FIG. 2 is a schematic configuration diagram showing one embodiment of the present invention.

FIG. 3 is a partially sectional front view showing an example of a variable damping force shock absorber.

FIG. 4 is an enlarged sectional view showing a damping force adjusting mechanism in a maximum damping force state when the vehicle body is lifted.

FIGS. 5A and 5B are enlarged cross-sectional views showing a damping force adjusting mechanism in an intermediate damping force state when the vehicle body is lifted, wherein FIG. 5A shows a hydraulic oil path on the extension side and FIG.

FIGS. 6A and 6B are enlarged cross-sectional views showing a damping force adjustment mechanism when the vehicle body does not fluctuate, wherein FIG. 6A shows a hydraulic oil path on the extension side and FIG.

FIGS. 7A and 7B are enlarged cross-sectional views showing a damping force adjusting mechanism in a state of maximum damping force when the vehicle body descends, wherein FIG. 7A shows a hydraulic oil path on the extension side and FIG.

FIG. 8 is an explanatory diagram showing a damping force characteristic with respect to a step angle of a variable damping force shock absorber.

FIG. 9 is a block diagram illustrating an example of a controller.

FIG. 10 is a flowchart illustrating an example of a processing procedure of a controller.

FIG. 11 is a flowchart illustrating a subroutine of a system delay determination process in FIG. 10;

FIG. 12 is a characteristic diagram illustrating a relationship between a target damping coefficient change and an actual damping coefficient change in skyhook approximation control and skyhook control.

[Explanation of symbols]

 1FL-1RR Wheel 2 Body 3FL-3RR Variable damping force variable shock absorber 4 Controller 8 Piston 11 Lower half 12 Upper half 13 Extension oil flow path 14 Compression oil flow path 18 Extension disc valve 19 Compression disk valve 28 Compression disk valve 31 valve body 32 through hole 33 communication groove 34 long hole 35 piston rod T1 to T3 extension side flow path C1 to C4 pressure side flow path 41FL to 41RR step motor 44FL to 44RR potentiometer 51FL to 51RR vertical acceleration sensor 52FL to 52RR stroke sensor 56 micro Computer 59FL-59RR Motor drive circuit

Claims (1)

(57) [Claims] A suspension device capable of changing a vehicle body posture change suppression characteristic in response to an input control signal interposed between a vehicle body-side member and a wheel-side member; A vertical acceleration detecting means for detecting a vertical acceleration, a relative displacement detecting means for detecting a relative displacement of the vehicle body side member and the wheel side member, and a vehicle body based on the vertical acceleration detected value and the relative displacement detected value of the vertical acceleration detecting means.
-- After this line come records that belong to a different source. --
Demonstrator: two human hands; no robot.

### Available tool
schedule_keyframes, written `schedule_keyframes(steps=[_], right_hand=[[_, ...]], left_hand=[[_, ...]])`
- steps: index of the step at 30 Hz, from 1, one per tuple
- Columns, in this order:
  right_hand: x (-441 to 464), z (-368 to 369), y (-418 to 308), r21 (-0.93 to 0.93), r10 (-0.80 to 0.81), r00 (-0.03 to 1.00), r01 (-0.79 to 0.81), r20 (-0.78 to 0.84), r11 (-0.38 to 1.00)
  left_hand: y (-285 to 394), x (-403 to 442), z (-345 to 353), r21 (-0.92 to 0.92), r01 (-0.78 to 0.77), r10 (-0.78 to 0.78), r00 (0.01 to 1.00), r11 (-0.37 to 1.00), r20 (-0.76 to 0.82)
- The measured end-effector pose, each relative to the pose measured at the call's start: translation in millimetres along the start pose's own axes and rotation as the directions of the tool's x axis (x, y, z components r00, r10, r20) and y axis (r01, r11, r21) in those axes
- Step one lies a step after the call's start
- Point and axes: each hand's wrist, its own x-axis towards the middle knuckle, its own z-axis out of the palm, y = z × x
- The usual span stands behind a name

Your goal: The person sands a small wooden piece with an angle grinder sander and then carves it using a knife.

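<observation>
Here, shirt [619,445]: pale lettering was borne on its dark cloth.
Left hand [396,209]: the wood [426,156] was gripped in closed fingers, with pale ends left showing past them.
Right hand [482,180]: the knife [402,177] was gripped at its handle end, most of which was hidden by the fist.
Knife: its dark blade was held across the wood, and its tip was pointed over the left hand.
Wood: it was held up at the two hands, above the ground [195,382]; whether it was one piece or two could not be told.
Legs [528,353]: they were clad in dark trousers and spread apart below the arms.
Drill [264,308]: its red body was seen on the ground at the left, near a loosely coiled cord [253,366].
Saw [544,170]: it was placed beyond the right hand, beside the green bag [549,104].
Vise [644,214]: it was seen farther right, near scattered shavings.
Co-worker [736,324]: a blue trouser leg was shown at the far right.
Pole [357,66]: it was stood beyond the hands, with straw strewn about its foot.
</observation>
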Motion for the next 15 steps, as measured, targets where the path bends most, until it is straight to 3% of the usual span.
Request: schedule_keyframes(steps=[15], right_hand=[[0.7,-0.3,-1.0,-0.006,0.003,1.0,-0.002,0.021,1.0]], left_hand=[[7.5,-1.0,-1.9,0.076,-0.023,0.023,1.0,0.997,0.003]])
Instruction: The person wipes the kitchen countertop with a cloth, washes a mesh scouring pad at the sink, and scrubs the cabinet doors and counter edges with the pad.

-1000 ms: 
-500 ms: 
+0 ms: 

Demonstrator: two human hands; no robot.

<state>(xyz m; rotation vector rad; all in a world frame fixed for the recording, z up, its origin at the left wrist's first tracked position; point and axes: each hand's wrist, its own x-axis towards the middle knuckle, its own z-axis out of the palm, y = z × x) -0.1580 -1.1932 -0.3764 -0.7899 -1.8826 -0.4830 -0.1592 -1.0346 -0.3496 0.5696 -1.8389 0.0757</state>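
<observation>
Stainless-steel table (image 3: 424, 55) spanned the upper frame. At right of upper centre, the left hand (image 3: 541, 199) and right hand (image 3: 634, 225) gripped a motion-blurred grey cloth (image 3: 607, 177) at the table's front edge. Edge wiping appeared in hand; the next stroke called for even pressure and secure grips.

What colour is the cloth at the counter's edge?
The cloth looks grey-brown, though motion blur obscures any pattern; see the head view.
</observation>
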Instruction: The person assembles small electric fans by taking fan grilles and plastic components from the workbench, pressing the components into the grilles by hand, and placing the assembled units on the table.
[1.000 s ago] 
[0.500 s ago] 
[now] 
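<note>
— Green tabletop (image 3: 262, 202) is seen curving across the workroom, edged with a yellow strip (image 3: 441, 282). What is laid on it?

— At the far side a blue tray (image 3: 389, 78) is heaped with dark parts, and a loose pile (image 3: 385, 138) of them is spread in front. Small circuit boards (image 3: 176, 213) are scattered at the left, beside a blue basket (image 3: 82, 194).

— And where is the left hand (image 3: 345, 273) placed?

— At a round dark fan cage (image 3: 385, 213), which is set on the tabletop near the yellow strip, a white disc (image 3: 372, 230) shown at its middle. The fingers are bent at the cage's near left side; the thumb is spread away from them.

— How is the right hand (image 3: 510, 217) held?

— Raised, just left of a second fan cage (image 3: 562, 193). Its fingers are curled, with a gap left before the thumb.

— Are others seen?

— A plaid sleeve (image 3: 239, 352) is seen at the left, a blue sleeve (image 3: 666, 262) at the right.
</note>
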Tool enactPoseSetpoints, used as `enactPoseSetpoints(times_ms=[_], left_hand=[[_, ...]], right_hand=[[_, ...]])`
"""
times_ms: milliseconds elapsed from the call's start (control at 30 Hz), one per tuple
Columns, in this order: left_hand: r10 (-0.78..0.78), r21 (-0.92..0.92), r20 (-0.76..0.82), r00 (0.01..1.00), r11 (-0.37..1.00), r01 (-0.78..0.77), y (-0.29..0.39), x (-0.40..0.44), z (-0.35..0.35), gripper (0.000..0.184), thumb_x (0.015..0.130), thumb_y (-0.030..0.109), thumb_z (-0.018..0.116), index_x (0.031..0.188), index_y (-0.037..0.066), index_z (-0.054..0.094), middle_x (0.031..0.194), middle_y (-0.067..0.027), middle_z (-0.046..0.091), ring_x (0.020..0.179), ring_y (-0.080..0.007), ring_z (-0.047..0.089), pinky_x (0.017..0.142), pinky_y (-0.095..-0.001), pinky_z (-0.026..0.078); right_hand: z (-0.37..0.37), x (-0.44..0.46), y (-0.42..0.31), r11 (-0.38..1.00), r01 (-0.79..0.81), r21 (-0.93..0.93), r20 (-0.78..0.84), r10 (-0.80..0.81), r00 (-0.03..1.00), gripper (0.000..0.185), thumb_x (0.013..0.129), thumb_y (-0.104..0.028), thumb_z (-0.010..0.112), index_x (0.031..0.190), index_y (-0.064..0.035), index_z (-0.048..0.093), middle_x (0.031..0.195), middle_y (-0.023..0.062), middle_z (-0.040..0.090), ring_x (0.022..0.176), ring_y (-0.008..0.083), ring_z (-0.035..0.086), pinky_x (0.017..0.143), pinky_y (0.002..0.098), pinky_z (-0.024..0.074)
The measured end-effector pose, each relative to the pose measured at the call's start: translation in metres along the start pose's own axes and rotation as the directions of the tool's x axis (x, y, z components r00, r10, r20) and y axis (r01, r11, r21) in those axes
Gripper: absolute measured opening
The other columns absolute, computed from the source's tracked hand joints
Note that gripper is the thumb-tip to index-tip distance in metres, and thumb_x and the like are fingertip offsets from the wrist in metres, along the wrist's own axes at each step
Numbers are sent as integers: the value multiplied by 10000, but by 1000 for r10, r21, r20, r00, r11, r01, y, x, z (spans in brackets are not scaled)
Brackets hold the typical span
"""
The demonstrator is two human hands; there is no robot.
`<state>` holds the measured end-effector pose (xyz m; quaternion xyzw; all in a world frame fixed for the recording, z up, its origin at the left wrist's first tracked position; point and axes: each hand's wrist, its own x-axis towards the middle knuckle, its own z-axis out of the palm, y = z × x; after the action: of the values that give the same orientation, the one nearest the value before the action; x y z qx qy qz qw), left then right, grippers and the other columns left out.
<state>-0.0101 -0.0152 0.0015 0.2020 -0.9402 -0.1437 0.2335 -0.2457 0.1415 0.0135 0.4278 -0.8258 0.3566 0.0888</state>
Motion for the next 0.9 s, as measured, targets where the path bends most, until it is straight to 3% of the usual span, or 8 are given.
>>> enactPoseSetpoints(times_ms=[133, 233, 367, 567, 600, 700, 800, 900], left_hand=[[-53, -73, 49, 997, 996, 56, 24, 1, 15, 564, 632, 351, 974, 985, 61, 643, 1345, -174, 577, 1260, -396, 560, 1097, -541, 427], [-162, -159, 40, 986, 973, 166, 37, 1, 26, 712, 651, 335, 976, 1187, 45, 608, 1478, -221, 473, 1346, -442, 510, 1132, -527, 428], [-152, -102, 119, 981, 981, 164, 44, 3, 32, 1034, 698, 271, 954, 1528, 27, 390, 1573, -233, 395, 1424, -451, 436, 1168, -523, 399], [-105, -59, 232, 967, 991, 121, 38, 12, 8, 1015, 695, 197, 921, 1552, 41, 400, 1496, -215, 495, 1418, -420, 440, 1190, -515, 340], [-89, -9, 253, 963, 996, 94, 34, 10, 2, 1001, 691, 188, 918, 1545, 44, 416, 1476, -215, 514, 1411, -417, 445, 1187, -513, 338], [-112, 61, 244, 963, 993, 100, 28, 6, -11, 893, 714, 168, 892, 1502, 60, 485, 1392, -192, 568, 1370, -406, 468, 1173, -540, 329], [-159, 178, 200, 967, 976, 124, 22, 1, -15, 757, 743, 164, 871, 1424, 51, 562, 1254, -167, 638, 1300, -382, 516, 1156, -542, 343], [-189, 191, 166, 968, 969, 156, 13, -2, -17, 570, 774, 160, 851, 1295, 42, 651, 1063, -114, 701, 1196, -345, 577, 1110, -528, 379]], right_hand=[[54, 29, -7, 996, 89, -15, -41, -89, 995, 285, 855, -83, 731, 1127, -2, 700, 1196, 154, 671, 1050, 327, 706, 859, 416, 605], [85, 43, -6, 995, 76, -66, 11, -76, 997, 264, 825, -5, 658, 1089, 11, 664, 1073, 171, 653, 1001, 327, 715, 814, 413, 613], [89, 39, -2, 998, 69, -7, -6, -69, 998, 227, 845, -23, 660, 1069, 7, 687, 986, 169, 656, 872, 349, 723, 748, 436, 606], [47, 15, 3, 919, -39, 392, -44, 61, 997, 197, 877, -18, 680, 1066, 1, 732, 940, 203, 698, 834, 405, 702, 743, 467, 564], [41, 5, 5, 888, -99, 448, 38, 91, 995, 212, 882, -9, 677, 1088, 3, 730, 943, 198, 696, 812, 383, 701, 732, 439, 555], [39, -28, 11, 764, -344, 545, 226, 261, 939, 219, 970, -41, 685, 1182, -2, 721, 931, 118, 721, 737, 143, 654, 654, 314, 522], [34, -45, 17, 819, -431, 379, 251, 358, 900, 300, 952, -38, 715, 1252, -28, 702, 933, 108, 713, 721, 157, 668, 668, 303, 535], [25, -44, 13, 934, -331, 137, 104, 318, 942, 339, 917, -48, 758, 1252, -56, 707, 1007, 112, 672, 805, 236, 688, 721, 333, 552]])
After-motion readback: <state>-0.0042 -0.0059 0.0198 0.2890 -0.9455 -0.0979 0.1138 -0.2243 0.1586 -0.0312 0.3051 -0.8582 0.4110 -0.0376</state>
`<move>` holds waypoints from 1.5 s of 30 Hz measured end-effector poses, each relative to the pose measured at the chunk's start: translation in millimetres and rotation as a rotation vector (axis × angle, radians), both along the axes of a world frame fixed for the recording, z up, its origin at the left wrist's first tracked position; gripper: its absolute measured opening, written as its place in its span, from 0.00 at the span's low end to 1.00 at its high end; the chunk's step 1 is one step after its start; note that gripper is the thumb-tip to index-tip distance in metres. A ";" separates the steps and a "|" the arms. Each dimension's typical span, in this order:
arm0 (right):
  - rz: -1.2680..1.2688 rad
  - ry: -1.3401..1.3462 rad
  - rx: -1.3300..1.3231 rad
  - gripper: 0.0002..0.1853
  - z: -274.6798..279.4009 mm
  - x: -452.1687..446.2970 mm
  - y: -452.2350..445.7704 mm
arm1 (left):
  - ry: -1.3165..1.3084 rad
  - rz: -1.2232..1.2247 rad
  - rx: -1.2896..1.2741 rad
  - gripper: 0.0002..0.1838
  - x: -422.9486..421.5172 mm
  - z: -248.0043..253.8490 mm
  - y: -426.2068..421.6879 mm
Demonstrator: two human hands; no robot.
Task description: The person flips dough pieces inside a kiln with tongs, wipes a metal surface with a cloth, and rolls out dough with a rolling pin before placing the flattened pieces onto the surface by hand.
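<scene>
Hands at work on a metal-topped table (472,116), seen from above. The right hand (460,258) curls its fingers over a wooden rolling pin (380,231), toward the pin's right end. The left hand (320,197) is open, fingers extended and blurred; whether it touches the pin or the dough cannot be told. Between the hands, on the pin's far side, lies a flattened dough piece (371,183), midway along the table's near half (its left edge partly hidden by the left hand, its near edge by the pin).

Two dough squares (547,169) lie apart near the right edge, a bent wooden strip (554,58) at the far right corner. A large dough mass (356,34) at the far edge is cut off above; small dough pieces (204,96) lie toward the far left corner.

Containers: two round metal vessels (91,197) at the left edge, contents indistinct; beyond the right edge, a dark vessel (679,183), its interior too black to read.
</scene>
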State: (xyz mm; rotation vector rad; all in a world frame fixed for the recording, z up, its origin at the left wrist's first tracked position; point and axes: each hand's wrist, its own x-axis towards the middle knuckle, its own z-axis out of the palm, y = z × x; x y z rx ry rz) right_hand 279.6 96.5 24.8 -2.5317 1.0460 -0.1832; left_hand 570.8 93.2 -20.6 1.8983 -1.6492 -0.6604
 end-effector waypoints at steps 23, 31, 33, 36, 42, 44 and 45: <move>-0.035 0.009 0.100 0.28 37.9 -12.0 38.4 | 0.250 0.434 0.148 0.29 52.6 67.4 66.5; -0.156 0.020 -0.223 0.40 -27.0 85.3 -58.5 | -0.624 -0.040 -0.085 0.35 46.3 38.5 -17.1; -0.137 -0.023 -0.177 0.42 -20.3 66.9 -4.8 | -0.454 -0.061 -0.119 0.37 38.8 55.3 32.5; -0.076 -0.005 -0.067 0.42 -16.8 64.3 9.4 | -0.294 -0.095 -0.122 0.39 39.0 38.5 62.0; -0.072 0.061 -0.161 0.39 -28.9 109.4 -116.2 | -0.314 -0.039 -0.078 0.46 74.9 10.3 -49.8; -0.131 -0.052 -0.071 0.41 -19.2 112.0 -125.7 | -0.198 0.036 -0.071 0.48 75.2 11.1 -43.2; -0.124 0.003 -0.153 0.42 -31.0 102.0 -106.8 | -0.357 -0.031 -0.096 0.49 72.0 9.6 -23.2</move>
A control means for forming and outputting the control signal for suppressing the attitude change, wherein the control means outputs the control signal and then the suspension apparatus changes the vehicle body attitude change suppression characteristic. A system delay detecting means for detecting a system delay, and a system delay detected by the system delay detecting means being equal to or greater than a set value. And a control changing means for changing a control mode of the control means so as to form a control signal based only on the vertical acceleration detection value.